** Exercise prompt **
Line count for the string "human": state how many lines in the records below hold it, giving only the number.

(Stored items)
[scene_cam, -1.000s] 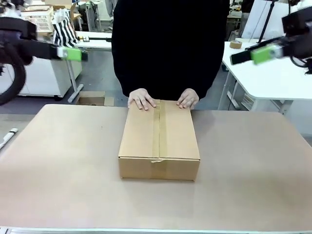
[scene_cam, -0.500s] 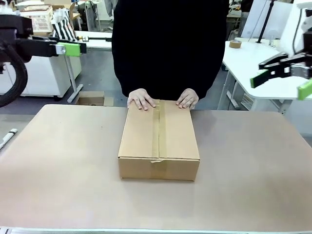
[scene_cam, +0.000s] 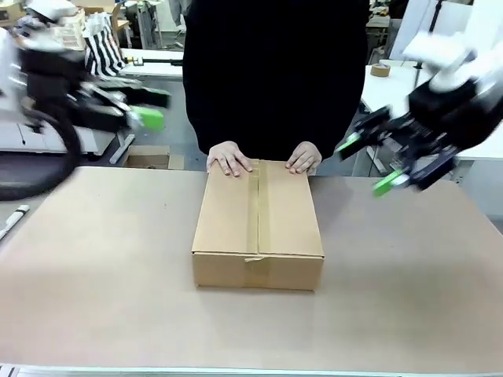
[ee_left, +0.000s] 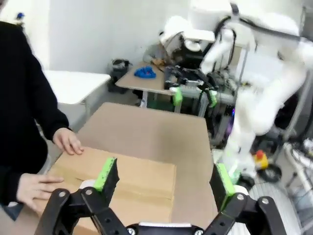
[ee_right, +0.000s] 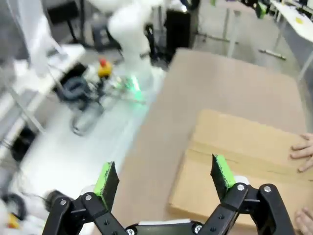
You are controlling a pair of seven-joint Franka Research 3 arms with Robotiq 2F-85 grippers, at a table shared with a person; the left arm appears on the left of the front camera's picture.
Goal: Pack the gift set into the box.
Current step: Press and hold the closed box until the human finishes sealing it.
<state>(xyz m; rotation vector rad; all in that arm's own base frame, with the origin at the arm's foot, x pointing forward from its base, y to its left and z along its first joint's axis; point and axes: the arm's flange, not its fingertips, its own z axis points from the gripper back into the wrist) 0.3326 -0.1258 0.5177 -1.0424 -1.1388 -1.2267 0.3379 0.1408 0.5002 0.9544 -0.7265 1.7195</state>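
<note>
Taped corrugated carton (scene_cam: 258,224) mid-table, person's hands (scene_cam: 229,160) on far edge; stiff, probably light, too wide to pinch, so lift flaps at seam; left gripper (scene_cam: 141,110) and right gripper (scene_cam: 369,161) both spread, empty.

No readable text, labels, brands or numbers in any view, the box (scene_cam: 258,221) plain brown with only a tape strip (scene_cam: 253,212) along its top seam, background items too blurred to read
</note>
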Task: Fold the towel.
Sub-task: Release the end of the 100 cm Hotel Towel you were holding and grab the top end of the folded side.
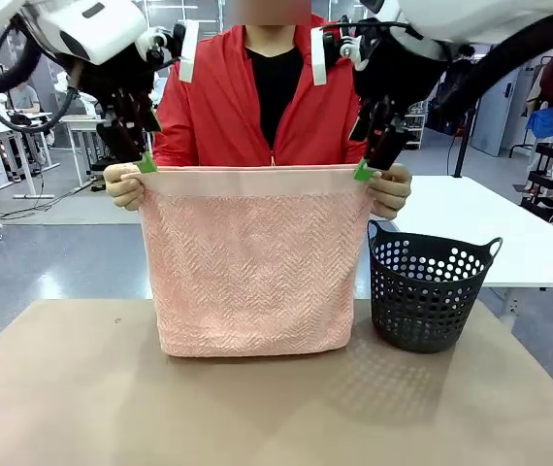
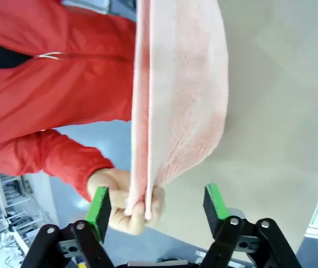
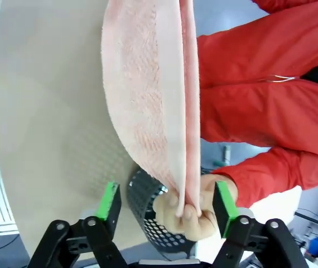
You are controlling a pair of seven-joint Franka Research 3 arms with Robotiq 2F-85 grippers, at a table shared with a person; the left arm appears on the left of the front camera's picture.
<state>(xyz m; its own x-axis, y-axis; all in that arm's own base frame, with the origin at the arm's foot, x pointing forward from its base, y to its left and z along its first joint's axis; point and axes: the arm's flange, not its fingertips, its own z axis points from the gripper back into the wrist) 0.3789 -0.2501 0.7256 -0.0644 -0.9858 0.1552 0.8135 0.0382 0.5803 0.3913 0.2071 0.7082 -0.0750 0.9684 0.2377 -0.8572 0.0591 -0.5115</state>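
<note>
Hanging upright in the centre of the front frame, the towel (image 1: 252,262) is held by a person in a red jacket, with one hand (image 1: 123,186) at its upper left corner and the other hand (image 1: 391,190) at its upper right. The plain smooth band runs along the top edge. The lower edge meets the brown table (image 1: 73,398). Wrist views show two layers pinched together at each corner, so the cloth looks doubled. Judged: it is stretched flat and raised to offer each corner for a grip.

State, left pincer (image 1: 144,157): jaws apart, green pads either side of the left corner and the fingers holding it, nothing clamped.
State, right pincer (image 1: 371,163): jaws apart likewise at the right corner, nothing clamped.
Judged: both straddle the corners for a hand-over. The person's fingers sit between the pads, so there is a pinch risk.

A dark perforated basket (image 1: 432,291) stands at lower right, just beside the towel, probably meant for the folded cloth.

Writing: no brand, label or print legible.
</note>
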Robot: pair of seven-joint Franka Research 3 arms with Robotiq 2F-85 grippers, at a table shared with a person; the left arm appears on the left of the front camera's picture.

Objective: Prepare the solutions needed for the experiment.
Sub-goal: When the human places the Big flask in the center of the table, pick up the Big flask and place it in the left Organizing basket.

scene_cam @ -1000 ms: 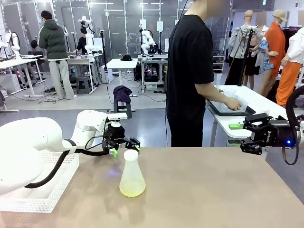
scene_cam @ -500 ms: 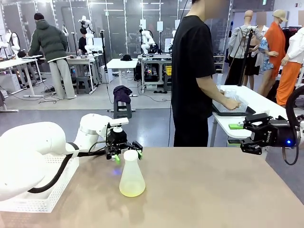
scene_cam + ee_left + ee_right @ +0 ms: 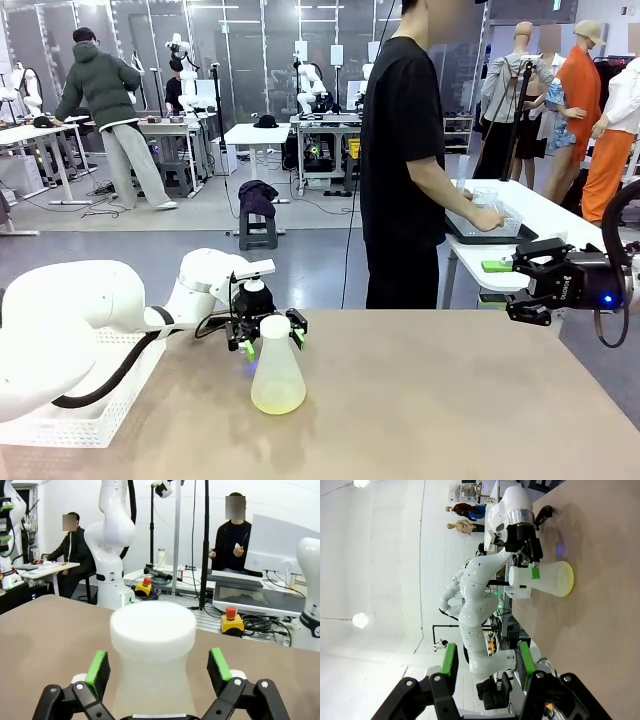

** Task response **
2